Your answer should be the complete data, copied exactly.
(Given information Opens)
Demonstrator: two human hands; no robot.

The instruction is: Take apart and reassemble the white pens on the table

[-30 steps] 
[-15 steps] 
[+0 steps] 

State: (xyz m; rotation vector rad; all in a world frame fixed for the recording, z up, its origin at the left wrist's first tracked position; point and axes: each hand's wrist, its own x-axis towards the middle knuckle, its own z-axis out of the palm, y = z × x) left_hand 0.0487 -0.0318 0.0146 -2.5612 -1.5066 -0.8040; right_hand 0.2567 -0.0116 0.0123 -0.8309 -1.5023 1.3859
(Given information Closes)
### Result:
Demonstrator: two human hands; no robot.

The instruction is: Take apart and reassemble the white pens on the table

[-30 steps] 
[-15 steps] 
[+0 steps] 

State: (xyz m; rotation vector rad; all in a world frame fixed for the recording, z up, its origin at the left wrist's first tracked position; point and axes: each hand's wrist, its own x-axis towards the middle knuckle, its own z-axis out of the palm, y = z × x) left_hand 0.0487 -0.0318 0.0146 -2.5612 -1.5066 -0.8040; right_hand 0.2567 -0.0116 0.0123 -0.8309 -1.5023 1.3859

There's nothing more to this exercise.